* **SOURCE DATA**
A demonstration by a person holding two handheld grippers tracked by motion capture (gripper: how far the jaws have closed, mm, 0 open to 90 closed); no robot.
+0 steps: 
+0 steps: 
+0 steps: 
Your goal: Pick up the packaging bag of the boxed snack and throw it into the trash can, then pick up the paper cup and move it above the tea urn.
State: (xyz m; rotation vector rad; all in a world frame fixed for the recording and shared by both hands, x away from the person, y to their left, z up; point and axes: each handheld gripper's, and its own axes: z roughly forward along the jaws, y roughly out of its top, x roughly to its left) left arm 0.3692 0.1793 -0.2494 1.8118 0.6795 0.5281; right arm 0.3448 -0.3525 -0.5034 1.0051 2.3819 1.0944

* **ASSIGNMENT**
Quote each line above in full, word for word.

* **EXPECTED ANSWER**
A demonstration by a person holding two handheld grippers tracked by motion capture (gripper: how far the jaws have closed, mm, 0 open to 90 closed); no robot.
+0 steps: 
+0 steps: 
+0 steps: 
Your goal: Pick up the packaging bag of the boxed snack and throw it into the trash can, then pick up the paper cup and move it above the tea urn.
State: (xyz m; rotation vector rad; all in a world frame fixed for the recording and shared by both hands, x away from the person, y to their left, z up; point and axes: each handheld gripper's, and its own axes: z roughly forward along the jaws, y roughly out of its top, x roughly to its left) left arm 0.3692 0.1793 -0.2494 1.8118 0.6795 0.5281; right arm 0.3448 -0.3525 -0.5034 1.0051 2.3819 1.0944

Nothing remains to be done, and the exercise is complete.